A invasão de área na Vila São Francisco, com início no último dia 6 de março, vem gerando mais transtornos aos moradores das proximidades. Além de denunciarem baderna, consumo de drogas e álcool no local, furto de energia elétrica e outros em geral, as famílias residentes na redondeza também reclamam da ausência da Guarda Municipal no terreno e das queimadas que os invasores provocam na vegetação.
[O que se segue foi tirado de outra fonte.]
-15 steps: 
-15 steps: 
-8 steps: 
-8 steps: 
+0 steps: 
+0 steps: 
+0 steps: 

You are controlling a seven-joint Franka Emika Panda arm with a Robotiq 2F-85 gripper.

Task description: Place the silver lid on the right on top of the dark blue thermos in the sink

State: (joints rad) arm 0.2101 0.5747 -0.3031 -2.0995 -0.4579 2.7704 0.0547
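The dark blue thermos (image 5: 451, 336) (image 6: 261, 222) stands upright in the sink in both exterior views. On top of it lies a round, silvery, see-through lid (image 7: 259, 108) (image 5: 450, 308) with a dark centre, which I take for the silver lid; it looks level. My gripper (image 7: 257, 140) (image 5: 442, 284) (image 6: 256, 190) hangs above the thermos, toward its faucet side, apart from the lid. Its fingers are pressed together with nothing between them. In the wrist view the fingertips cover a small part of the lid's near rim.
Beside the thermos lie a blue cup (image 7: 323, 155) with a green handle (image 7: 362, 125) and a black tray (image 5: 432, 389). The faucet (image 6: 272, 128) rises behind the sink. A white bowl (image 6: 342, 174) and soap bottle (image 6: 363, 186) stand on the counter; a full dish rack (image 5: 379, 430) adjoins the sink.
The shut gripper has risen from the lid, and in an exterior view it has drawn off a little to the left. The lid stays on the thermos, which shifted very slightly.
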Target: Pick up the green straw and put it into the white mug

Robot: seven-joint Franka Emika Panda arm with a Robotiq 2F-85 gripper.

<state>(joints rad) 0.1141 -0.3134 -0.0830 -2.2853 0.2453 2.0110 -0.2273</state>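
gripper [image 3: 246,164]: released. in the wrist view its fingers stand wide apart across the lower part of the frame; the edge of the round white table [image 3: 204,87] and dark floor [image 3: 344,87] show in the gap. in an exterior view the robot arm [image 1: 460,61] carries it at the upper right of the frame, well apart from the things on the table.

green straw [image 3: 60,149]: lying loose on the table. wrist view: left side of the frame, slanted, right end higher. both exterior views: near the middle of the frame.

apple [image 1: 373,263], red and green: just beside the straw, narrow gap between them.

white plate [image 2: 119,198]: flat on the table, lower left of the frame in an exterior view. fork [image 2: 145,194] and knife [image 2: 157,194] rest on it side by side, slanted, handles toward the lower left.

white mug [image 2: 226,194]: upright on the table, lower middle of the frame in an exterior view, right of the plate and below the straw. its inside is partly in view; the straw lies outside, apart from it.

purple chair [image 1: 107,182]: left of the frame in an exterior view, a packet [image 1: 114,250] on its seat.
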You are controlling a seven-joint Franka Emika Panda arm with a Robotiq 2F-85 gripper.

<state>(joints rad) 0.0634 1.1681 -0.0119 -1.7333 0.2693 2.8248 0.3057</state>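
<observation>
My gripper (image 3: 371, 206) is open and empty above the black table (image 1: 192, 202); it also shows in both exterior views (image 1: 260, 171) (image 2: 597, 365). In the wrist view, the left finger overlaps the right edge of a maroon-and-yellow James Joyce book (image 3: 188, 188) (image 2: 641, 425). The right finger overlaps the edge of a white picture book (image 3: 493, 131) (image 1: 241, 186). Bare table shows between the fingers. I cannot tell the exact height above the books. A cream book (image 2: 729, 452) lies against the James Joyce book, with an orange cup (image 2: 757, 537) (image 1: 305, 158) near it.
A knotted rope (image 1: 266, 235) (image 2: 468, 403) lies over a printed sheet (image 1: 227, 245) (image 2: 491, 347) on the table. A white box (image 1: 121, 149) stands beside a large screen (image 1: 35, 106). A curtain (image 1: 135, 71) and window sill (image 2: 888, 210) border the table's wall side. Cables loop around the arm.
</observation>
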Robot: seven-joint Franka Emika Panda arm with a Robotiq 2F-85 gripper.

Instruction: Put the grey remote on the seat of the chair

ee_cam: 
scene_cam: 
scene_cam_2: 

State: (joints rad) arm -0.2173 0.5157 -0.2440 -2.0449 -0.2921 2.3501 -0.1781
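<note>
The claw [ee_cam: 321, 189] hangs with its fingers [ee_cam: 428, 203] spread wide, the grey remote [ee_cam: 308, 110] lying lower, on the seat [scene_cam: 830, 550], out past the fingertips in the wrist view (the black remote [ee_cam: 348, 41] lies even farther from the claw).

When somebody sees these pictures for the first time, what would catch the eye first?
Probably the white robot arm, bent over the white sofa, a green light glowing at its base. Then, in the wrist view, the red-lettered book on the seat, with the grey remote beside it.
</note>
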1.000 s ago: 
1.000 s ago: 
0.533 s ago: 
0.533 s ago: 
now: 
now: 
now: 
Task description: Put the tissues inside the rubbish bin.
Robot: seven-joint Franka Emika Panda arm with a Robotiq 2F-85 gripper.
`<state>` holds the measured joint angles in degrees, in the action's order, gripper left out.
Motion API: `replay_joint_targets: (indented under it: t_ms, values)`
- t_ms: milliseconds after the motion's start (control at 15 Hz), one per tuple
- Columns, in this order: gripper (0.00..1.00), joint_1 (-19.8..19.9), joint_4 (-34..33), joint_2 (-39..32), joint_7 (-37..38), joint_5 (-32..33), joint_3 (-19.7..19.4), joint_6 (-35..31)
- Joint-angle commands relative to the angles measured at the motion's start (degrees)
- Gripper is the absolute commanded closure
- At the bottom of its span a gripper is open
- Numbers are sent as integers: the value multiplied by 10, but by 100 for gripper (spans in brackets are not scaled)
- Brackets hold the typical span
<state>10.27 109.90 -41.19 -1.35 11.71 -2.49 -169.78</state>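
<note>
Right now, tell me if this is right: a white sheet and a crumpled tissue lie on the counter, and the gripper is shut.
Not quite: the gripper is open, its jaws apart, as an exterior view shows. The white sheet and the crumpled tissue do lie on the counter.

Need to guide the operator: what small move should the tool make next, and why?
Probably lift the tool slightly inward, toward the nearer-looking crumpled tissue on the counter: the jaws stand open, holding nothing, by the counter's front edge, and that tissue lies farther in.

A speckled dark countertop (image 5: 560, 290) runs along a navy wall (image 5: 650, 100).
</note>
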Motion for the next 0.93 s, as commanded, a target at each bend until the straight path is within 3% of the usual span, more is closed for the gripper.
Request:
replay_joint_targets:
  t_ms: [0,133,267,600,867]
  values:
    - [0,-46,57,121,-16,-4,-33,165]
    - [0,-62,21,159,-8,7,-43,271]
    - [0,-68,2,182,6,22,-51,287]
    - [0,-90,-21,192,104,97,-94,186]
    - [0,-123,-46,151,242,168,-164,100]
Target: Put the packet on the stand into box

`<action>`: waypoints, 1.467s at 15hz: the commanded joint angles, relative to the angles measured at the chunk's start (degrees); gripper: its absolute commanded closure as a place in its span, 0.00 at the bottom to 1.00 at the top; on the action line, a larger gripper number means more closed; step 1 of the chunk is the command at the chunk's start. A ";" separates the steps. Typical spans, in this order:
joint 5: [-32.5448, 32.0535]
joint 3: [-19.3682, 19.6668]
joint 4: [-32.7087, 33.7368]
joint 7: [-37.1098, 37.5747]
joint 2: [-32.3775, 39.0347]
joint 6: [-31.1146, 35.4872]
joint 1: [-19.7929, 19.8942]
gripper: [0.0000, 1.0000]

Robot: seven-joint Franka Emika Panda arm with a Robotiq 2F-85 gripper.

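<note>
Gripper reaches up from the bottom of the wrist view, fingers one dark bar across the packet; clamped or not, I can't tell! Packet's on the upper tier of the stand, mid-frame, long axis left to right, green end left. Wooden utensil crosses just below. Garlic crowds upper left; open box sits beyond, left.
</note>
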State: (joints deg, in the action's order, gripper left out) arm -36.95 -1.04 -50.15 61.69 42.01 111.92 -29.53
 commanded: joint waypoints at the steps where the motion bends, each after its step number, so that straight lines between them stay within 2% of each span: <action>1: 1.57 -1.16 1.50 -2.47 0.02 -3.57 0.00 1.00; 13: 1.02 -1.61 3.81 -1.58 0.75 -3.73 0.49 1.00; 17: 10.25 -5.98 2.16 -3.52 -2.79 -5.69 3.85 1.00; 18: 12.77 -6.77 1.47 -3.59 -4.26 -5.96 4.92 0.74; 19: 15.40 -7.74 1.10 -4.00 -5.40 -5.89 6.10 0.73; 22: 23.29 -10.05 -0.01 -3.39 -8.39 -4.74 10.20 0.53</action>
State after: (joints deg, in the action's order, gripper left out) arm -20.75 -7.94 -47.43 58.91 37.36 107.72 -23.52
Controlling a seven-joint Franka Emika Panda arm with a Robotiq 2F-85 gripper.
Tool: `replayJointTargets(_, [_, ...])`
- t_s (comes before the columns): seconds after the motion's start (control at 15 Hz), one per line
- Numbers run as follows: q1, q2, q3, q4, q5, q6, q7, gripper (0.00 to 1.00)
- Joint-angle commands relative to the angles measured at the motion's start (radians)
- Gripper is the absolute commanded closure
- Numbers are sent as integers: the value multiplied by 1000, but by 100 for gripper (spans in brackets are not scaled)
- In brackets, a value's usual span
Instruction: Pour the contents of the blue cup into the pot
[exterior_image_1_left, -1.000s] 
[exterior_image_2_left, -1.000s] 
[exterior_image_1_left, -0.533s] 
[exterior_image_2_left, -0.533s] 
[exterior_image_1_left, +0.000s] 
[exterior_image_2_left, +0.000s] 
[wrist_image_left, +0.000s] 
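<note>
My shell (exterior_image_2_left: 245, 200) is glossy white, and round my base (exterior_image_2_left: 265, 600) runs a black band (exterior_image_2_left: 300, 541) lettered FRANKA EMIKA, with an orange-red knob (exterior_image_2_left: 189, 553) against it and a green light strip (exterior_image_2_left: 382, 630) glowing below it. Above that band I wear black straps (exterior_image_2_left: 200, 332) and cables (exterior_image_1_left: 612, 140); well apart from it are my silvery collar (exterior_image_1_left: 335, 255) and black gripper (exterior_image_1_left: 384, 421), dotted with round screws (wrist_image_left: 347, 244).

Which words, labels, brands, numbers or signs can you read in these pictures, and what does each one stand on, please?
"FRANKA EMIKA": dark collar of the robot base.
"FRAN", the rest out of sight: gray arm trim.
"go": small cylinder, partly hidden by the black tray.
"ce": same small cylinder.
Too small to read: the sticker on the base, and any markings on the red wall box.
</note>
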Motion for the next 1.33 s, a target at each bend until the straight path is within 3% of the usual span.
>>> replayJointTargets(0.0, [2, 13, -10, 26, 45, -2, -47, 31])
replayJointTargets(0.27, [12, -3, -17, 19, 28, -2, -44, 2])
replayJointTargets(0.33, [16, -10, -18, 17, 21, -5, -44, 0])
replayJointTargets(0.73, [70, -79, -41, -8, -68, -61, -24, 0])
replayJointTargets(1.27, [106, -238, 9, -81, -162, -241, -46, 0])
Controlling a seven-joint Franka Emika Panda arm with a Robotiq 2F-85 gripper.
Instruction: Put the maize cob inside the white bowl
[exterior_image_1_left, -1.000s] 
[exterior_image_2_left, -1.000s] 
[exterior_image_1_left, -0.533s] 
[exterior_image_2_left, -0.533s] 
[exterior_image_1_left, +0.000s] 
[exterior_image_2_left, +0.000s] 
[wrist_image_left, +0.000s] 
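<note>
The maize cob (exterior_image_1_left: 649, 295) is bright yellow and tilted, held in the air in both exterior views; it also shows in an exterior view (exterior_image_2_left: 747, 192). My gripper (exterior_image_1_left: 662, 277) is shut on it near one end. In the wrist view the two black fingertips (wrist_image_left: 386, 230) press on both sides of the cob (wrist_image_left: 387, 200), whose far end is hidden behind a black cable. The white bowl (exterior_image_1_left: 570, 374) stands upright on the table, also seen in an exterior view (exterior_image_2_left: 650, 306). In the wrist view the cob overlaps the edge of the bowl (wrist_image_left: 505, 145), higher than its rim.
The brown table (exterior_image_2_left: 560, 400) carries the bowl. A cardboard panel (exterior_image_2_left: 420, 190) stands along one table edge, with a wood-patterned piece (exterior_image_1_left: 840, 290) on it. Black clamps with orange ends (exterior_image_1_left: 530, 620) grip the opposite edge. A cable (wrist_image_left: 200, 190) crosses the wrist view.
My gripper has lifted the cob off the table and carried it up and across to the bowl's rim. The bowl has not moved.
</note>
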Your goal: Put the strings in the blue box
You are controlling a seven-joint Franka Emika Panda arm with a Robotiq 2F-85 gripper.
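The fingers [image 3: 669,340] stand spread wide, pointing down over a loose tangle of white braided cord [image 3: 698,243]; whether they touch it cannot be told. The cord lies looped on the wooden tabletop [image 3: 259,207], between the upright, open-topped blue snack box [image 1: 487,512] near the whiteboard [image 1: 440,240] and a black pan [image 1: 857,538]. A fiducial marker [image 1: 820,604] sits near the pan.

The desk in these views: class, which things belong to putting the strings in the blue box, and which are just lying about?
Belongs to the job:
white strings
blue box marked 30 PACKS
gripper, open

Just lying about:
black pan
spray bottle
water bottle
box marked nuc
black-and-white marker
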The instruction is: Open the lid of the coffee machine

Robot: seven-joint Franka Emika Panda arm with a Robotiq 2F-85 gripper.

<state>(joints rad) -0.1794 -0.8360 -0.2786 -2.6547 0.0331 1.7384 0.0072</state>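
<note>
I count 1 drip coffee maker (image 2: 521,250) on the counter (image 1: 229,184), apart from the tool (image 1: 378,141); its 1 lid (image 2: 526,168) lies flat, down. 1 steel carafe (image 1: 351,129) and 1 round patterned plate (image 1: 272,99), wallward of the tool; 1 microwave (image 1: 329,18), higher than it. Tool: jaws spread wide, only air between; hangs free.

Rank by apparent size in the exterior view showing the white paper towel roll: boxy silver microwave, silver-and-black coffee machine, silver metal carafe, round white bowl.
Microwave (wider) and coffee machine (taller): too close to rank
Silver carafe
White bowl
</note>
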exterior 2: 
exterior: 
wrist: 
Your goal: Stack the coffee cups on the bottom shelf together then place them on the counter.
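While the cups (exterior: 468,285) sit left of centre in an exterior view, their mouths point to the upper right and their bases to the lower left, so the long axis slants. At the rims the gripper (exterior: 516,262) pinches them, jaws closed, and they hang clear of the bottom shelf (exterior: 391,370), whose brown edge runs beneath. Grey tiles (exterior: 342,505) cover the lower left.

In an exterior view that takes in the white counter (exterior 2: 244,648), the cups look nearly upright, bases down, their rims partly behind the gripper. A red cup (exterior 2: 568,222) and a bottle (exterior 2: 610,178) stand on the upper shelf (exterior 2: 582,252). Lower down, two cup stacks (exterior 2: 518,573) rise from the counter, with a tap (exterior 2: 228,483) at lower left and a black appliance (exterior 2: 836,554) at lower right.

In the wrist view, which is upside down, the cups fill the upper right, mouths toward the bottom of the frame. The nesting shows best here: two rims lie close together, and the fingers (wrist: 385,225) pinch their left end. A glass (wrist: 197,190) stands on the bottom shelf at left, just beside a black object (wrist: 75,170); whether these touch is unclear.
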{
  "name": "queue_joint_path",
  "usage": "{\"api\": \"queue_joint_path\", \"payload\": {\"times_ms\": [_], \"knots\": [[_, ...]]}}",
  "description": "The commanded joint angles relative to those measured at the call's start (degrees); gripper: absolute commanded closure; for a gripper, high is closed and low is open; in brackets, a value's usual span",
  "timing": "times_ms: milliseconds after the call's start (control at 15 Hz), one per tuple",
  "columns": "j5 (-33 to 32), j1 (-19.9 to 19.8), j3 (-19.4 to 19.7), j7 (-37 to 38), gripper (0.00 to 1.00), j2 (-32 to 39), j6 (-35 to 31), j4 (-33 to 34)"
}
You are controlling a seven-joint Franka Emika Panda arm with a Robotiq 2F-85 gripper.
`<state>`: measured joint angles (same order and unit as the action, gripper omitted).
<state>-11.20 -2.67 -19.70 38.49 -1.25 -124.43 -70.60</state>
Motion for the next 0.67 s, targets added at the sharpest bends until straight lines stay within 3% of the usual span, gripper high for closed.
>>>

“Todos os dias ligamos para a Guarda Municipal e eles falam que não adianta, que está em processo. Nós sofremos aqui todos os dias com estas queimadas, que nos sufocam, em frente ao Solaro dos Pássaros, Helbor Villagio e Antonello. Não estamos mais aguentando isso aqui. Já furtaram energia elétrica desde que chegaram, em março. Não sei onde tomam banho e têm acesso à água potável, porque aqui só tinha mato”, reclama um dos moradores vizinhos à área que não será identificado para evitar represálias.

Procurada por O Diário, a Secretaria Municipal de Segurança informa que mantém o monitoramento da Guarda Municipal no terreno da Vila São Francisco para evitar novas ocupações no local e garantir o congelamento da área. “Paralelamente a isso, a corporação também intensificou o patrulhamento nas regiões próximas ao local. A população pode fazer denúncias sobre crimes ou comportamentos suspeitos pelos telefones 190, da Polícia Militar, e 181, que é o Disque Denúncia da Polícia Civil”, trouxe a nota enviada pela Coordenadoria de Comunicação nesta quarta-feira (30) ao jornal.

A Prefeitura reforçou que a Secretaria Municipal de Assistência Social também está atuando no caso, com foco em dialogar com os ocupantes e apurar situações específicas, aprofundando o levantamento inicial realizado na área e buscando ofertar proteção social e outras soluções, de acordo com as necessidades identificadas.

“Estudo social feito na área mostra que a ocupação está em situação de extrema precariedade e risco à saúde pública, com a inexistência de fornecimento de água, de esgotamento sanitário, além da devastação da vegetação, o que culminou com a morte de animais nativos e, ainda, a presença de animais peçonhentos e vetores de doenças graves, como aranhas e carrapatos. O objetivo da Prefeitura é garantir dignidade e melhores condições de vida para as pessoas que lá estão”, completa a nota encaminhada a O Diário.

As equipes da Secretaria Municipal de Assistência Social já notificaram as pessoas que ocupam a área particular na Vila São Francisco a comparecerem à sede da pasta. O objetivo é a identificação de situações pontuais e tentativa de se encontrar alternativas para proteção social do grupo formado por 216 pessoas.

A Prefeitura também afirma que busca, junto aos moradores e à empresa Trefiltubo, que detém a posse da área, apesar de não ter iniciado atividade fabril no lugar, “alternativas para a oferta de proteção social às pessoas que lá estão”.

No último dia 6 de maio, uma pesquisa revelou que a ocupação contava com 291 unidades (barracos), sendo 176 não habitadas ou inacabadas, 46 identificadas sem ocupantes e 69 habitadas. Das 69 unidades ocupadas, em 52 as pessoas declararam que são de outras cidades, sendo a maioria da zona leste de São Paulo e 17 famílias disseram ser de Mogi. Ao todo, foram constatadas 216 pessoas presentes na área, sendo 129 adultos e 87 crianças e adolescentes. 

A Assistência Social, a invasão se iniciou com a ação de grupos provenientes de outras cidades. A Prefeitura afirma ter providenciado o fechamento da área, “com o intuito de evitar novas invasões, ação essa que não compreendeu a remoção de nenhuma família do local”. A medida foi adotada após liminar concedida pelo juiz Eduardo Carvert, da Vara da Fazenda Pública, que determinou o congelamento da área, proibindo terraplanagem, remoção de terra, derrubada de vegetação e modificação da estrutura já existente e da condição do local.

A reportagem entrou em contato com o advogado André Norio Hiratsuka, da empresa Trefiltubo. Ele informou que há previsão de reintegração em breve. “Mas infelizmente não podemos dar mais detalhes no momento, pois existe uma ação que tratamita em segredo de Justiça”, disse.